Provided data START

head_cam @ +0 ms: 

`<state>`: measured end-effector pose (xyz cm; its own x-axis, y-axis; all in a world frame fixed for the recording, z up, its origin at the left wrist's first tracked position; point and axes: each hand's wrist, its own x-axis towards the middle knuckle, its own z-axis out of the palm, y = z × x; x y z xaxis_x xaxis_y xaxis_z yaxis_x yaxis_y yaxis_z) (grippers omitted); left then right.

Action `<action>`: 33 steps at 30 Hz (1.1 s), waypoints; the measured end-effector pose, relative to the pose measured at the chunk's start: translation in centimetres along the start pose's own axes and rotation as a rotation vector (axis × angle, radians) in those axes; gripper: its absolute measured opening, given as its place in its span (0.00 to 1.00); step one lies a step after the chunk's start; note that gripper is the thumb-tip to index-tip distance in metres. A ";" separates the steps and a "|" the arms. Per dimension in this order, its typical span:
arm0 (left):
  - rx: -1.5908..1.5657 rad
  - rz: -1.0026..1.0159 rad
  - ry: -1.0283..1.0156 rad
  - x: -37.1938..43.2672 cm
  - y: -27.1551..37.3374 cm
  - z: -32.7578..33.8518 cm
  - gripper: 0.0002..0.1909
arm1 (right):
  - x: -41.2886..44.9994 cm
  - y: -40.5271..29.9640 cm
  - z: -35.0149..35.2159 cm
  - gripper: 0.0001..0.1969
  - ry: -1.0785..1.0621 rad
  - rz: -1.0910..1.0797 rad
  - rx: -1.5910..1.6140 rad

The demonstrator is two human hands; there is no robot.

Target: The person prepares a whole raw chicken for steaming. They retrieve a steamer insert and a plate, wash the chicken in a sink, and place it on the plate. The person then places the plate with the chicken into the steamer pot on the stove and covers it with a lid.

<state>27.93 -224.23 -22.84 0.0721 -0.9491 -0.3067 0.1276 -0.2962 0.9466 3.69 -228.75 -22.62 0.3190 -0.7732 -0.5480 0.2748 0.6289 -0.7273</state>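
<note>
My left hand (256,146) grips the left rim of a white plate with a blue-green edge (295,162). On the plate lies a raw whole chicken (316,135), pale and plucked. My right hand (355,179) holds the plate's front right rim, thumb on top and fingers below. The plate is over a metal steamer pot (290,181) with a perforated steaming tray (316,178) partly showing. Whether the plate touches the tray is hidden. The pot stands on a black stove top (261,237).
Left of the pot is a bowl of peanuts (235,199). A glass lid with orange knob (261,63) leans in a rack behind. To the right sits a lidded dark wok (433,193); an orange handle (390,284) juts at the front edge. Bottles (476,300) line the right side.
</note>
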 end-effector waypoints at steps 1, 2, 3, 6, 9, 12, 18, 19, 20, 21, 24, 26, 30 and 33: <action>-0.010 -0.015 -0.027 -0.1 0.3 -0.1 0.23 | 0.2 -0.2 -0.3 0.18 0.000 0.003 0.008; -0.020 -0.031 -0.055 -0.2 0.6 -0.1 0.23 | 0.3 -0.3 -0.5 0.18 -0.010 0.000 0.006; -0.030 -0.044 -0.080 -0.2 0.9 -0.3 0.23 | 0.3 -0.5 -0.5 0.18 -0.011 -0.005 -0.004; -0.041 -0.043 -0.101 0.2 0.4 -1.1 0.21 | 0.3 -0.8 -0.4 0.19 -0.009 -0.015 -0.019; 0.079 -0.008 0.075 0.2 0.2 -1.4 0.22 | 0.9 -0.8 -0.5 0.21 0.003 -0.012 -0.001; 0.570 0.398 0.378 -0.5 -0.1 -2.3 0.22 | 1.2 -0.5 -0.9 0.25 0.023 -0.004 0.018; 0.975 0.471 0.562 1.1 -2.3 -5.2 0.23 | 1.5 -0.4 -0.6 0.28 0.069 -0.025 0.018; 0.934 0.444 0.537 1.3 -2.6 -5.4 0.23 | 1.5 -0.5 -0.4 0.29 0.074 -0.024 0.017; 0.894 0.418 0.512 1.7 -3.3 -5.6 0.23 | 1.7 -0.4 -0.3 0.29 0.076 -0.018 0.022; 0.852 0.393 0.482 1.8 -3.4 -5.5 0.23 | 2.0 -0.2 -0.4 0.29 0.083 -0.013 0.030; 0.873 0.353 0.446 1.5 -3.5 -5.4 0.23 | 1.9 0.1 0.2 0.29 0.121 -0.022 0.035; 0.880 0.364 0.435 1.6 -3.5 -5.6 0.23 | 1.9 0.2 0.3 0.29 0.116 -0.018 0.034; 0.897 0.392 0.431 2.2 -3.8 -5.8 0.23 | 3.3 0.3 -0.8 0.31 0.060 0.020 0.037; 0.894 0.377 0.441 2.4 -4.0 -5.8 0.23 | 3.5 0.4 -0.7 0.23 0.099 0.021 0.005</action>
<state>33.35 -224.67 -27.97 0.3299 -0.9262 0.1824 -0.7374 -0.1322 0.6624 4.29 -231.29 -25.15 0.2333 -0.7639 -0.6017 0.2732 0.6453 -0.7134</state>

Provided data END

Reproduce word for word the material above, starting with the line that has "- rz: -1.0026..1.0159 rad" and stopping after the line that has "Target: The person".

  - rz: -1.0026..1.0159 rad
  - ry: -1.0283..1.0156 rad
  - x: -37.1938..43.2672 cm
  - y: -27.1551..37.3374 cm
  - z: -32.7578..33.8518 cm
  - gripper: 0.0002..0.1909
arm1 (right):
  - x: -41.2886..44.9994 cm
  - y: -40.5271..29.9640 cm
  - z: -35.0149..35.2159 cm
  - gripper: 0.0001..0.1969
  - ry: -1.0785..1.0621 rad
  - rz: -1.0910..1.0797 rad
  - rx: -1.5910..1.6140 rad

The demonstrator is two human hands; there is no robot.

Target: The person prepares a whole raw chicken for steaming. They retrieve a steamer insert and a plate, wash the chicken in a sink, and place it on the plate. The person then places the plate with the chicken into the steamer pot on the stove and covers it with a lid.

This concludes the exercise.